- Opening Delimiter -

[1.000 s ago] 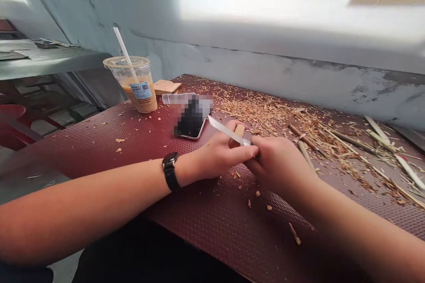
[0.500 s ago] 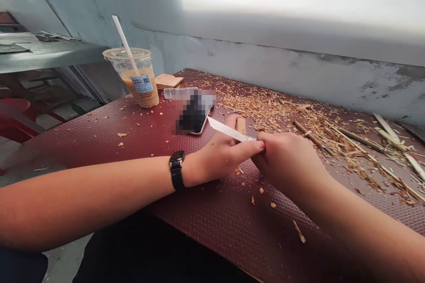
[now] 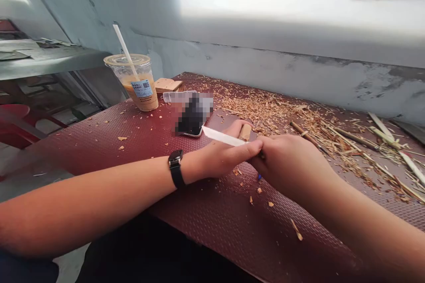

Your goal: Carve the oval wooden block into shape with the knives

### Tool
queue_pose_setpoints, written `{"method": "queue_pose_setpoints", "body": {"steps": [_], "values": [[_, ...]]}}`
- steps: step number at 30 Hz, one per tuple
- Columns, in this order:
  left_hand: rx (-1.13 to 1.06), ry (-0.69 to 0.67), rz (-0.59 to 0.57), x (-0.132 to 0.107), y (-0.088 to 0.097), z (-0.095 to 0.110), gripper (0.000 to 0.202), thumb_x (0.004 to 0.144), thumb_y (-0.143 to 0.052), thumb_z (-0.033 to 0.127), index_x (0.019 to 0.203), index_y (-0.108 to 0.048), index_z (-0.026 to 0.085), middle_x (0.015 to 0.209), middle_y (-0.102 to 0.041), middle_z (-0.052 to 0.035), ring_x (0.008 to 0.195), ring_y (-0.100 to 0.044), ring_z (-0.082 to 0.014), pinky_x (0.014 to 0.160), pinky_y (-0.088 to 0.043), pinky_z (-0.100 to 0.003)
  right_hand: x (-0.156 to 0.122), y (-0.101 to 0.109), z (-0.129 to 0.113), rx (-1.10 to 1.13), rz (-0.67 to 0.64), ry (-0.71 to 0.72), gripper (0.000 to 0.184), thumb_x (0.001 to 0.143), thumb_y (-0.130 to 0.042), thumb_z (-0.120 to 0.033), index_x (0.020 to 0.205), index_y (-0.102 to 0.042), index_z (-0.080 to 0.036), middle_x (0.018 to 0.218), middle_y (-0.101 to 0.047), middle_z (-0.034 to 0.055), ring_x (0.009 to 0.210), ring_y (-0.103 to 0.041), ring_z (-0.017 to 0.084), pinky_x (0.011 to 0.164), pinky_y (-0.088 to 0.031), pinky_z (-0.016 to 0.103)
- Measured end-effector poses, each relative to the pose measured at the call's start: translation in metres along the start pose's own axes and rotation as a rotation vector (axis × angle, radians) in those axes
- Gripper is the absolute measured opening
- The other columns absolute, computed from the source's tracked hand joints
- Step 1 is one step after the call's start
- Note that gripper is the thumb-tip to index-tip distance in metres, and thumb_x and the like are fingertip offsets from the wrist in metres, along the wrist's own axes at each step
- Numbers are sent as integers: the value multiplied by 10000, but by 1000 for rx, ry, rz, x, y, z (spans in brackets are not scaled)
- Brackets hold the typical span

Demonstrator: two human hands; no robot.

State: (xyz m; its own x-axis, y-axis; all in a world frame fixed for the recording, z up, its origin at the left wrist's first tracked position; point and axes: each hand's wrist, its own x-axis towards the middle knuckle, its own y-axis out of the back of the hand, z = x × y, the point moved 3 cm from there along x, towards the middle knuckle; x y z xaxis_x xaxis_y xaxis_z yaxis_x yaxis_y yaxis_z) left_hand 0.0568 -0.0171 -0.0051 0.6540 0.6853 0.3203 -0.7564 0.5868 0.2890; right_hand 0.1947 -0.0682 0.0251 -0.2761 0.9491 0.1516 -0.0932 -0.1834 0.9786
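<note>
My right hand (image 3: pixel 288 159) is closed around the handle of a knife, which the fingers hide. The knife's pale, angled blade (image 3: pixel 222 136) points left and lies across my left hand (image 3: pixel 224 154). My left hand is wrapped round a small piece of wood (image 3: pixel 245 132); only its light end shows above the blade. The left thumb presses near the base of the blade, touching the right hand. How much of the wood lies inside the fist cannot be seen. A black watch (image 3: pixel 175 168) is on the left wrist.
Wood shavings (image 3: pixel 265 108) cover the back of the dark red table (image 3: pixel 206 212). A plastic cup of iced drink (image 3: pixel 141 90) with a straw, a partly blurred phone (image 3: pixel 192 117) and a wooden block (image 3: pixel 168 85) stand at the left. Thin sticks (image 3: pixel 358 139) lie at the right.
The knife blade has shifted slightly left and down and lies nearer the wood's end. Both hands keep their grip. The view has tilted a little.
</note>
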Motion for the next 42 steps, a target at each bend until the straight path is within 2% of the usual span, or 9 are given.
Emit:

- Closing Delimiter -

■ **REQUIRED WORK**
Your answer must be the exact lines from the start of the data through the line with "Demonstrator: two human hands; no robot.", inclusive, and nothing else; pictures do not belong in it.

■ **RESULT BELOW**
[1.000 s ago] 
[0.500 s ago] 
[now] 

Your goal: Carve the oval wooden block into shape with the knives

### Tool
queue_pose_setpoints, written `{"method": "queue_pose_setpoints", "body": {"steps": [_], "values": [[_, ...]]}}`
- steps: step number at 30 Hz, one per tuple
- Columns, in this order:
  left_hand: rx (-1.13 to 1.06), ry (-0.69 to 0.67), rz (-0.59 to 0.57), x (-0.132 to 0.107), y (-0.088 to 0.097), z (-0.095 to 0.110), gripper (0.000 to 0.202), thumb_x (0.004 to 0.144), thumb_y (-0.143 to 0.052), thumb_z (-0.033 to 0.127), index_x (0.019 to 0.203), index_y (-0.108 to 0.048), index_z (-0.026 to 0.085), middle_x (0.015 to 0.209), middle_y (-0.102 to 0.041), middle_z (-0.052 to 0.035), ring_x (0.008 to 0.195), ring_y (-0.100 to 0.044), ring_z (-0.082 to 0.014), pinky_x (0.014 to 0.160), pinky_y (-0.088 to 0.043), pinky_z (-0.100 to 0.003)
  right_hand: x (-0.156 to 0.122), y (-0.101 to 0.109), z (-0.129 to 0.113), rx (-1.10 to 1.13), rz (-0.67 to 0.64), ry (-0.71 to 0.72), gripper (0.000 to 0.184), thumb_x (0.001 to 0.143), thumb_y (-0.130 to 0.042), thumb_z (-0.120 to 0.033), index_x (0.020 to 0.205), index_y (-0.102 to 0.042), index_z (-0.080 to 0.036), middle_x (0.018 to 0.218), middle_y (-0.101 to 0.047), middle_z (-0.034 to 0.055), ring_x (0.009 to 0.210), ring_y (-0.103 to 0.041), ring_z (-0.017 to 0.084), pinky_x (0.011 to 0.164), pinky_y (-0.088 to 0.031), pinky_z (-0.016 to 0.103)
- Measured end-effector poses, each relative to the pose measured at the call's start: translation in metres along the start pose's own axes and rotation as a rotation vector (axis × angle, radians) in those axes
- Gripper is the absolute measured opening
- The other columns absolute, computed from the source's tracked hand joints
- Step 1 is one step after the call's start
- Note that gripper is the thumb-tip to index-tip distance in metres, and thumb_x and the like are fingertip offsets from the wrist in metres, along the wrist's own axes at each step
- Numbers are sent as integers: the value multiplied by 10000, but by 1000 for rx, ry, rz, x, y, z (spans in brackets are not scaled)
- Brackets hold the typical span

Demonstrator: two human hands; no robot.

The exercise asks for nothing more.